The HBV and 16.5 were type certified in the United States, while the 18 was in the Experimental - Racing category. The type certificate for the HBV and 16.5 requires that "all external portions of the glider exposed to sunlight must be painted white. Registration and Competition numbers must be painted blue-gray, or in any other light colours."

==Operational history==
Diamant 18s were entered in the 1968 World Gliding Championships, held in Leszno, Poland and placed third and fourth. Ross Briegleb won the 1970 US Nationals at El Mirage, California flying a Diamant 18. He also set the national speed record for the 100 km at 88.62 mph.

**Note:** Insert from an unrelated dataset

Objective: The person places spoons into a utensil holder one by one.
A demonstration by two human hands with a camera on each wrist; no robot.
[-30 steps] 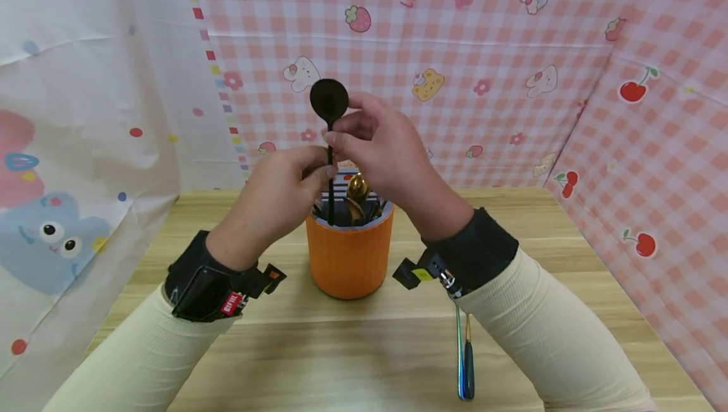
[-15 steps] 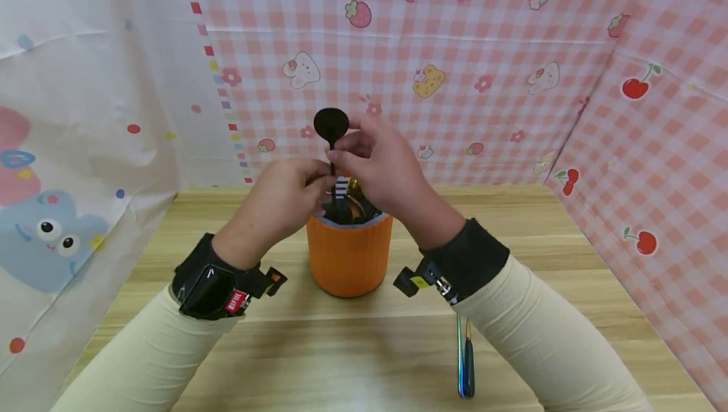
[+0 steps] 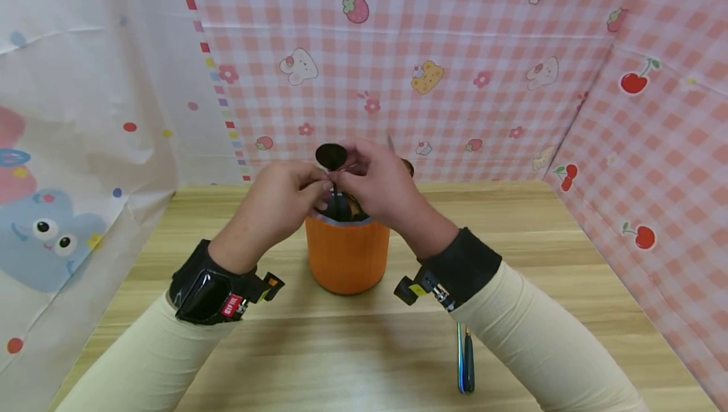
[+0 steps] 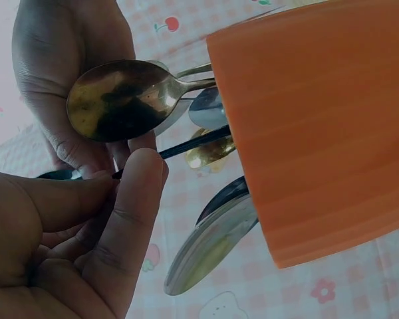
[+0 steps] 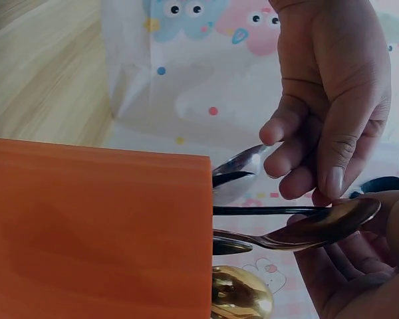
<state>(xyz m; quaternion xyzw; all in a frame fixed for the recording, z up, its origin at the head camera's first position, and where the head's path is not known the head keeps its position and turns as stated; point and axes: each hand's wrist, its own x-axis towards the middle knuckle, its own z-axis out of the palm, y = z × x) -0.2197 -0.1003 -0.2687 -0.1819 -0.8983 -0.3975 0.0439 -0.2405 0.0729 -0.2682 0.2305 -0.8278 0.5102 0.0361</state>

In June 2011 there were still five Diamant HBVs, 20 Diamant 16.5s and five Diamant 18s registered in the United States.

==Variants==
- Diamant HBV
With a 15 m wingspan the HBV was designed for the Standard Class. It uses the wings from a Glasflügel H-301 Libelle and mates them with a fully reclined cockpit and a new T-tailed fuselage. The model also has water ballast and a retractable monowheel landing gear. Thirteen were built before it was replaced in production by the 16.5. Certified by the FAA on 7 June 1967.
- Diamant 16.5
The 16.5 is named for its 16.5 m wingspan, which placed it in the Open Class at the time of its construction. The aircraft was introduced in 1967, and unlike the HBV, the wings of which were built by Glasflügel, the 16.5 was entirely built by FFA. It was this model that was the first all-fiberglass sailplane. Forty-three were built. Certified by the FAA on 1 July 1969.
- Diamant 18
The Diamant 18 is identical to the 16.5, but with a 18 m wingspan. The airfoil is a modified Wortmann section designated as the FX 62-K-153m. The wing was extended inboard, with new flap sections added and new wing tip fairings. First flown in 1968, about 30 were built.
- Pierson Diamant 19
Dan Pierson of Los Angeles, California purchased a Diamant 18 and modified it through a drag-reduction and performance enhancement program, including fairing, reshaping the wingroots and T-tail junction, plus giving it a pointed nose and 320 lb of water ballast. The landing gear was strengthened for higher gross weights and the wingspan increased to 19 m, including aileron extensions. Control configuration was modified to allow new configurations of flaps and drooped ailerons to improve thermalling performance. The resulting aircraft out-performed the unmodified Diamant 18. In 1983 it was reported that Pierson was planning to use the wings for a two-seat glider and build new wings for the existing fuselage. This aircraft was registered with the US Federal Aviation Administration as an experimental.
- EFF Prometheus 1
In late 1970s Entwicklungsgemeinschaft für Flugzeugbau (EFF) built an experimental powered sailplane using the airframe of a Diamant 18 fitted with a Microturbo Eclair II turbojet engine, later replaced with a Microturbo TRS 25. The engine is mounted on a pylon above the wing centre section, fuel tanks were located in both wings (40 litre each) and a 1.8 litre tank in the fuselage.